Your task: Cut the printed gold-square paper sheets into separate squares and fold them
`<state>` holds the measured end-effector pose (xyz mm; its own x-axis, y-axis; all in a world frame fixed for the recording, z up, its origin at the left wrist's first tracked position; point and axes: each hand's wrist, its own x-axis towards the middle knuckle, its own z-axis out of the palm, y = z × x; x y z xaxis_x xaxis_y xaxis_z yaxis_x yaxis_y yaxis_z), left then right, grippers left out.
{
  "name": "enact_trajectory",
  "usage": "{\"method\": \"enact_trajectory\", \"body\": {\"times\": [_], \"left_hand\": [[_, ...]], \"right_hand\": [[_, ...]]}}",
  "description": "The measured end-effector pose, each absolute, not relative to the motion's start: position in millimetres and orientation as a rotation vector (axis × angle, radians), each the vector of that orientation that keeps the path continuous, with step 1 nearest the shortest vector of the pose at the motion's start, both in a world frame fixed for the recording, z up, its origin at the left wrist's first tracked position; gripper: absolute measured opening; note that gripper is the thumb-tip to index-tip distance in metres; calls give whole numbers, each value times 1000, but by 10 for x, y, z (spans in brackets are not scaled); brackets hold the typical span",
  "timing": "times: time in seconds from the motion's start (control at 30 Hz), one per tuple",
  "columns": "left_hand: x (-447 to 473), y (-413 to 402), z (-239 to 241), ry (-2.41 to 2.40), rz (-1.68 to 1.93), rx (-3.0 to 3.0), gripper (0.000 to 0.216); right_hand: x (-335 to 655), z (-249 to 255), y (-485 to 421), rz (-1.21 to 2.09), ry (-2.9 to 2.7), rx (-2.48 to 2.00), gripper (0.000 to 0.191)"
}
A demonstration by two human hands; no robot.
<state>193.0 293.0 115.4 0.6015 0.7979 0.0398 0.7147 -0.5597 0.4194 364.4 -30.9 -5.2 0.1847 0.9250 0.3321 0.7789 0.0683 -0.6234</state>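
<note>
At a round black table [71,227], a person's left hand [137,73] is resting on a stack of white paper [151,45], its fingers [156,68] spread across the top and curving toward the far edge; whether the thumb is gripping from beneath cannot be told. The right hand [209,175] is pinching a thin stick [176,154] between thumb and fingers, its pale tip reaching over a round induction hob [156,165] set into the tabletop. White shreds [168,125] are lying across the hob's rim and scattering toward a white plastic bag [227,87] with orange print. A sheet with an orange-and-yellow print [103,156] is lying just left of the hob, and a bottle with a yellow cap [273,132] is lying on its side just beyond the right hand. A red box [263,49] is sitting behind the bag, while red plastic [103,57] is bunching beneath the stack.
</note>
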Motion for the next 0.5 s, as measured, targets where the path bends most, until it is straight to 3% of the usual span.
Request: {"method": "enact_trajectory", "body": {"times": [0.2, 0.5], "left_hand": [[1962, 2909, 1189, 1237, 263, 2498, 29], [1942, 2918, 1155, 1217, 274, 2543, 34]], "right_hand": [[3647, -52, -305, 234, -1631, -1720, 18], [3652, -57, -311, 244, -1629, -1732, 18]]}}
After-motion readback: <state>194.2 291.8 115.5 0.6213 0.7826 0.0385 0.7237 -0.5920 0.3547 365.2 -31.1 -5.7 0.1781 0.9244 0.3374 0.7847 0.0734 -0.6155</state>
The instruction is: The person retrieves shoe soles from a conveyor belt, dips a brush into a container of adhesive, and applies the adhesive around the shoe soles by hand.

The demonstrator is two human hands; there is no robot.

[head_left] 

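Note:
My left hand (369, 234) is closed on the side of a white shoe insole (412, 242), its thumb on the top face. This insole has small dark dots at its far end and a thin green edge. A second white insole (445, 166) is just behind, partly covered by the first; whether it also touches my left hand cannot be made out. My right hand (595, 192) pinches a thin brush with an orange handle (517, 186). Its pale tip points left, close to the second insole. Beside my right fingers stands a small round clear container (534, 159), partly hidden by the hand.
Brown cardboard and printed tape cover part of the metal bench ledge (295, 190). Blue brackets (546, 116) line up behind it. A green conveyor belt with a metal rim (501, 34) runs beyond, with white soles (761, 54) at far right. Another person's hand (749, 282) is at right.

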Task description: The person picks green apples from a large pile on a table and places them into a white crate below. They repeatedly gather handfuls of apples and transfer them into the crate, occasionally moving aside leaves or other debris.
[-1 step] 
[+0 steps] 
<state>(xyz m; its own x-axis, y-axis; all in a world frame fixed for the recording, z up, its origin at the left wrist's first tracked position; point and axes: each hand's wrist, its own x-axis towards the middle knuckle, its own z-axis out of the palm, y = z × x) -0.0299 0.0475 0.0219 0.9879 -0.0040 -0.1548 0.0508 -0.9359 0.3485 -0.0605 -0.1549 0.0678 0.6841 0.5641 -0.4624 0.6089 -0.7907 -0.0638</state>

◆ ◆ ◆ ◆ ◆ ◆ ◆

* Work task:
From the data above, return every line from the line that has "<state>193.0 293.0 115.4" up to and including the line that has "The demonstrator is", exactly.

* Expected answer:
<state>193.0 293.0 115.4 0.6015 0.7979 0.0398 0.7147 -0.5597 0.4194 364.4 -30.9 -5.2 0.1847 0.9250 0.3321 0.7789 0.0683 -0.6234</state>
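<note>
At a round black table [71,227], a person's left hand [137,73] is resting on a stack of white paper [151,45], its fingers [156,68] spread across the top and curving toward the far edge; whether the thumb is gripping from beneath cannot be told. The right hand [209,175] is pinching a thin stick [176,154] between thumb and fingers, its pale tip reaching over a round induction hob [156,165] set into the tabletop. White shreds [168,125] are lying across the hob's rim and scattering toward a white plastic bag [227,87] with orange print. A sheet with an orange-and-yellow print [103,156] is lying just left of the hob, and a bottle with a yellow cap [273,132] is lying on its side just beyond the right hand. A red box [263,49] is sitting behind the bag, while red plastic [103,57] is bunching beneath the stack.
</note>
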Motion for the next 0.5 s, as measured, targets where the path bends most, until it is straight to 3% of the usual span.
Request: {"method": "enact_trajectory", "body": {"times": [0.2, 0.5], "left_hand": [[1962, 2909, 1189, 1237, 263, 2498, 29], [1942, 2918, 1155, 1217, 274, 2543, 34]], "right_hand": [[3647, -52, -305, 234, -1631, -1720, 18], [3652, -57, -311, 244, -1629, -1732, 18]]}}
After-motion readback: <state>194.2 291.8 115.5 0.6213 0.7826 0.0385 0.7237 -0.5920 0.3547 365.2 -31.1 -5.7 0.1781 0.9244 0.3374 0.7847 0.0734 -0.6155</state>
The instruction is: The person retrieves shoe soles from a conveyor belt, dips a brush into a container of adhesive, and applies the adhesive around the shoe soles by hand.

The demonstrator is two human hands; there is no robot.

Nothing else is needed to complete the exercise.